| About this task |
Type again, exactly, the lines below from the start through the line that includes "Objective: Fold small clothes".

| Raw data |
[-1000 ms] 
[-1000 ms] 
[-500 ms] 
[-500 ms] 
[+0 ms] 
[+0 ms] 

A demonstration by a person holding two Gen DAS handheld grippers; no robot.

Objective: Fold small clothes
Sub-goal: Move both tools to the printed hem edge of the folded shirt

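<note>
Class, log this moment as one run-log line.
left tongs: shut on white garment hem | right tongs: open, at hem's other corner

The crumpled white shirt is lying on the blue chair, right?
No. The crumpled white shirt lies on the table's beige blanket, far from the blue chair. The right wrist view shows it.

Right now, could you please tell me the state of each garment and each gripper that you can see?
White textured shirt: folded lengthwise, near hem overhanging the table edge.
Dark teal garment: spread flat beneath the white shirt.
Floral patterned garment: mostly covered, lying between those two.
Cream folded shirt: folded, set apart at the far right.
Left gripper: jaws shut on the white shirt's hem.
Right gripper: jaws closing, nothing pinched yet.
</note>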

| Answer for this exercise |
[-1000 ms] 
[-1000 ms] 
[-500 ms] 
[-500 ms] 
[+0 ms] 
[+0 ms] 

A demonstration by a person holding two Gen DAS handheld grippers; no robot.

Objective: Fold small clothes

This concludes the exercise.